Following up on the second part of my last post there is increasing online debate about what SEOs should be reporting to their clients. Specifically the arguments surround search ranking position reports (or SERPS).
Some SEOs regard search position reports as pointless, pointing to the increasingly variable results depending on where you are searching from, whether you are logged into an account and thus getting personalised results, or even what you searched for earlier (whether logged in or not). They also point to the fact that search engine positions are not the end result, merely a step on the way to higher traffic, leading hopefully to higher conversions and sales.
On the other hand there are those who regard them as essential tools, and some whose clients insist on such reports, whether they understand the wider picture or not.
While in an ideal market it would be nice to have clients who are all educated in the fuller understanding of web marketing, I’m afraid that for the moment I have to side with the SEOs who provide ranking reports. What I always caution against however, is becoming fixated on them – obsessing about every little fall or rise.
Ranking reports are useful to me when I take on a new site, particularly one which is doing poorly. In conjunction with other assessments they allow me to draw inferences about the site and how it is being seen within its market. The changes in results that occur after I’ve made adjustments to the site can show me the response of the search engines to those adjustments and suggest further refinements. SERPS reports are also useful as a means of building a relationship with a client. For a new client who may be either entirely new to SEO or may have been burned by a previous company’s poor work, the ranking report provides reassurance that I know what I’m doing, that I’m prepared to demonstrate and explain results to them, and that progress is being made.

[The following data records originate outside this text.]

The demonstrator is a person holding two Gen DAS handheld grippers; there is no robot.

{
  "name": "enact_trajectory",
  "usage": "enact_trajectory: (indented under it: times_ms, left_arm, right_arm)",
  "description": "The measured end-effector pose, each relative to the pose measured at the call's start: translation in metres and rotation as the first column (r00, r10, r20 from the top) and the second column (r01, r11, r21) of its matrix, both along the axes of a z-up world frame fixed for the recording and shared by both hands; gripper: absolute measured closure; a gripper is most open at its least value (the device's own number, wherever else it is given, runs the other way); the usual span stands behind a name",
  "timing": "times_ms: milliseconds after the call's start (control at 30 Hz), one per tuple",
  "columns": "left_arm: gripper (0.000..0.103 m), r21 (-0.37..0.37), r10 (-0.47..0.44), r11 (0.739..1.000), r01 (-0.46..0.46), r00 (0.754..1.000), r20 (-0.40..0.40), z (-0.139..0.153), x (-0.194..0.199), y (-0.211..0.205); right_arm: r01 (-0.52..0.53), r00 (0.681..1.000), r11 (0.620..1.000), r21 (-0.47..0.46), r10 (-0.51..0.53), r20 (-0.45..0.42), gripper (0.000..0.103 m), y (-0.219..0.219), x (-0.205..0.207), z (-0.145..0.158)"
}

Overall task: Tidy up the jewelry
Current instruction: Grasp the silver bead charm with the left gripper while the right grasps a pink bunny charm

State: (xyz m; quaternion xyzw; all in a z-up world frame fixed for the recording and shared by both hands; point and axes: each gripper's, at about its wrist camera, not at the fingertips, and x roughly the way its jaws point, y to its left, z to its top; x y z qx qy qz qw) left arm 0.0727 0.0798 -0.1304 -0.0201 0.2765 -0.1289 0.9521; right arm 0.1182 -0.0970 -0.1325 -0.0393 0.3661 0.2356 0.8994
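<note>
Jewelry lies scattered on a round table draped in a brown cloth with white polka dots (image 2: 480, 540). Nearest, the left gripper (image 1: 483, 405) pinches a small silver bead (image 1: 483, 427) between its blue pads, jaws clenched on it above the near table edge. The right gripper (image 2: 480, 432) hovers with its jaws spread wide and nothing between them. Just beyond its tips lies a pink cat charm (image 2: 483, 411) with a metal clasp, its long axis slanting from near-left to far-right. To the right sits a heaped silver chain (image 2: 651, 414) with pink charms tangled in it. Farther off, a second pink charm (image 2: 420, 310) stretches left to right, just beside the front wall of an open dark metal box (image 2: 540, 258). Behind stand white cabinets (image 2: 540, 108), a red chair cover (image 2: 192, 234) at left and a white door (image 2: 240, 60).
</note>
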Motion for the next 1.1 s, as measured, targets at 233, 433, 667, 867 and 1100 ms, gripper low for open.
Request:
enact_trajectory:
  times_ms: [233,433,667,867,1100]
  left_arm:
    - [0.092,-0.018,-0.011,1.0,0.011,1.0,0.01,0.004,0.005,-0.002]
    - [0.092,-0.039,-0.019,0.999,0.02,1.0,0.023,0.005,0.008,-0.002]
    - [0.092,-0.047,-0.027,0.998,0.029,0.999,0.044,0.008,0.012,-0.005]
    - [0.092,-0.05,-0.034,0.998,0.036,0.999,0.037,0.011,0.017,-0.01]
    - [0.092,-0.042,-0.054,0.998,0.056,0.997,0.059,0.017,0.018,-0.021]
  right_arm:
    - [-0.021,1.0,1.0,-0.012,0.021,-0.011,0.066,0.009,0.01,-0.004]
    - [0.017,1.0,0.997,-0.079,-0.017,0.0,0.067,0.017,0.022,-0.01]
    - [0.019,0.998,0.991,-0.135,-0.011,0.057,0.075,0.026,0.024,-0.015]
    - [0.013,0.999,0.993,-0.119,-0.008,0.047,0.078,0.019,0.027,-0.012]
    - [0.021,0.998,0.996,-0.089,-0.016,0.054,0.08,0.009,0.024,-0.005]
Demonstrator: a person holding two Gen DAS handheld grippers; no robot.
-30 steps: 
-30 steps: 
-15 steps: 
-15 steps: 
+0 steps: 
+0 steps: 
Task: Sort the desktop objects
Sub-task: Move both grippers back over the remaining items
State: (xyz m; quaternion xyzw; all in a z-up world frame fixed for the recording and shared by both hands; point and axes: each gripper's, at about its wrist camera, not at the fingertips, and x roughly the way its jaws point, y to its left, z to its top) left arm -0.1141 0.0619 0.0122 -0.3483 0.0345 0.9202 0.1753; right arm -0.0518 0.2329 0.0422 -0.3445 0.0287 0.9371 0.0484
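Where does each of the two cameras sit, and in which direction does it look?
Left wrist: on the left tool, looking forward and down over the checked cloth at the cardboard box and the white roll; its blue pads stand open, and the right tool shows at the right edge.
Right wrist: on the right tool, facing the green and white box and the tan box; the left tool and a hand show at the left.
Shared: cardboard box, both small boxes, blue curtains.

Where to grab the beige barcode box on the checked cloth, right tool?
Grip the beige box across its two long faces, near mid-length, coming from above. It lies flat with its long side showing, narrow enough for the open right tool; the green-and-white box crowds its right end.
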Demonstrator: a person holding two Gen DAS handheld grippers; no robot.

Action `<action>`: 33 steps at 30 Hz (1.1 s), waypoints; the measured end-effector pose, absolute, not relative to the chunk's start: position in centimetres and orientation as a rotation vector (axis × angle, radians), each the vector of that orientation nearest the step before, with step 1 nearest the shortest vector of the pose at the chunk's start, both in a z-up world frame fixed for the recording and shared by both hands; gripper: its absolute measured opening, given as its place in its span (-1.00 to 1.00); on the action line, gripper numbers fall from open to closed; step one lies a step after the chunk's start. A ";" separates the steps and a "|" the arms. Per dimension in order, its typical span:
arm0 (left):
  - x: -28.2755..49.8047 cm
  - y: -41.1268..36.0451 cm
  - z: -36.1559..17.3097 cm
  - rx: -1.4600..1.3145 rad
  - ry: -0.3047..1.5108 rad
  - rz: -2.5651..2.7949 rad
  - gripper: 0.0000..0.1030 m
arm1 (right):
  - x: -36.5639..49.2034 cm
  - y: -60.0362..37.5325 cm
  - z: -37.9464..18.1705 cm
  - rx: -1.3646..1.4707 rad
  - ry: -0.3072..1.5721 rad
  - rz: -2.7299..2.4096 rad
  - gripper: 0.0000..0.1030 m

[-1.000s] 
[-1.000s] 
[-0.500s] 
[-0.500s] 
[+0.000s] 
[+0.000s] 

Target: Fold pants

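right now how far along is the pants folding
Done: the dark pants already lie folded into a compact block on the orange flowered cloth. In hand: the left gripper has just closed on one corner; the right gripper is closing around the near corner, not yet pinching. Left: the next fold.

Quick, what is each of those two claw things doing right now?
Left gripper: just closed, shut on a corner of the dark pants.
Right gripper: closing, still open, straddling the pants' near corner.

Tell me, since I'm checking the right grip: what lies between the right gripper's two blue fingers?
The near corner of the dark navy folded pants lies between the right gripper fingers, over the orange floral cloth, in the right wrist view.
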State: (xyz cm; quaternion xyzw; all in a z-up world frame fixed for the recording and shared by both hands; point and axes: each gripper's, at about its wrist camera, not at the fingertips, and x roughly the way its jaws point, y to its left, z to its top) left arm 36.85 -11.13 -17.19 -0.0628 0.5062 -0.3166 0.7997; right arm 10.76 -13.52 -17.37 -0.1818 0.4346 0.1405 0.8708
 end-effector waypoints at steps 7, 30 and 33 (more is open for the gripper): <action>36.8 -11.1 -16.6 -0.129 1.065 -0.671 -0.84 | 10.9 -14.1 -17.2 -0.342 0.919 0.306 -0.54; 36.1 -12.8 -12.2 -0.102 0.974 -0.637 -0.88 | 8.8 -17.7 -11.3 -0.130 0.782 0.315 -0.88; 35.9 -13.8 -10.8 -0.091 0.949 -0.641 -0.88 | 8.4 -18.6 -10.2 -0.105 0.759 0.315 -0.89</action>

Now the market in the USA may well be different from that in the UK. Perhaps the corporate climate for internet marketing has matured sufficiently there that such reports are seen as unimportant compared to the improvements in traffic and sales. However over here, and certainly in the sector that I work in, there are still many people with only the faintest idea of what search engine optimisation is and how it can help them. They want to see tangible results that mean something to them. Even those with a better idea of the process may have very fixed ideas of what they expect – one of the problems I constantly come up against is clients who are happy to take my advice on “pure SEO” but don’t seem to recognise that my thoughts on layout, useability, and conversion optimisation are part of the whole web design/SEO/internet marketing mix. (Indeed there are some companies that specialise in only the areas of what might be termed “conversion optimisation”.) For these clients the process of sales conversion is not seen as being directly connected to SEO, so for them it would be pointless for me to try to use sales figures as an indication of SEO success because they have compartmentalised the processes. To them my job is to get them rankings, so rankings are the measure of success.
Naturally, as one who sees the processes more holistically, I try to educate clients to see every aspect of the business of running a website – design, coding, programming, SEO, marketing, conversion, etc. – as being inextricably connected. But sometimes we have to accept that online selling is a young industry and that many businesses have only recently become involved in it, and either have limited understanding or fixed ideas carried over from a bricks-and-mortar world. Given that I suggest rankings reports are here to stay for a little while longer yet.